La communauté juive aura appris au cours de l’histoire que les grands changements lui sont rarement bénéfiques. La cohabitation avec le voisinage multi-ethnique semble être largement pacifique, tandis que des tensions apparaissent parfois entre les membres des différents courants de la religion juive.

Epicerie trilingue

Les travaux de recherche ont mené aux premiers indices qui montrent que les frontières avec les régions voisines étaient perméables – probablement davantage que souhaité par les Etats. Les mariages transfrontaliers n’étaient pas rares, tout comme des relations familiales ramifiées ou des fluctuations dans les affiliations aux diverses associations.
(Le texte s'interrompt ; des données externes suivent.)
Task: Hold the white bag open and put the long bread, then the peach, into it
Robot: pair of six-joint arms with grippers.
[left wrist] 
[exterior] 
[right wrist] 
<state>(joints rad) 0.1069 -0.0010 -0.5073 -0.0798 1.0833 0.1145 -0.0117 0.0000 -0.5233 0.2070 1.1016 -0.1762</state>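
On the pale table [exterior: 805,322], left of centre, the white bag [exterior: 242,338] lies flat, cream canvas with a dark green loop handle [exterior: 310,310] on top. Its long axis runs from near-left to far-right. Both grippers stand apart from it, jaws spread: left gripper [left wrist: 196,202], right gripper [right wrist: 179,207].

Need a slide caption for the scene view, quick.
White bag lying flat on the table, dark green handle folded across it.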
Les gens qui ne devaient ou ne voulaient pas s’adapter restaient parfois en retrait pour attendre le prochain changement de gouvernement.

Cette attitude aura des conséquences fatales pour certains groupes – en particulier pour la population juive. Nombreux furent ceux qui tentèrent d’émigrer, mais trop tard. Près de 90% des juives et des juifs de Transcarpatie furent assassinés durant l’Holocauste.

«De nombreuses personnes vivaient dans un tel dénuement qu’elles devaient avant tout gérer les soucis du quotidien au lieu de se préoccuper de questions telles que la conscience nationale.»Michèle Häfliger

«Les gens qui vivent dans des régions frontalières sont souvent bien conscients de leur vulnérabilité lors d’un conflit armé», reprend Julia Richers. En développant le concept de «border biographies», elle veut placer les trajectoires individuelles au centre de la recherche historique et examiner leurs expériences de vie. Une telle approche permet de mieux aborder les contextes historiques complexes, notamment en Europe centrale et orientale. L’historiographie traditionnelle, pour sa part, adopte en général la perspective des Etats-nations et de leurs intérêts stratégiques. «Nous nous demandons au contraire comment les gens sur place ont été marqués par l’histoire des frontières et des occupations fluctuantes.»

Quel héritage ont laissé les changements politiques de l’entre-deux-guerres en Transcarpatie? Y trouve-t-on encore des traces visibles de ce passé? Il est difficile d’établir un lien direct entre les événements de l’époque et ceux d’aujourd’hui, note Julia Richers, en particulier en raison des nombreuses expulsions ethniques qui ont eu lieu depuis. Pourtant, certains détails défient le temps. Dans la ville d’Užhorod, à la frontière avec la Slovaquie, l’historienne a ainsi découvert une petite épicerie à l’enseigne toujours trilingue – en ukrainien, hongrois et tchèque. Un vestige d’une époque mouvementée.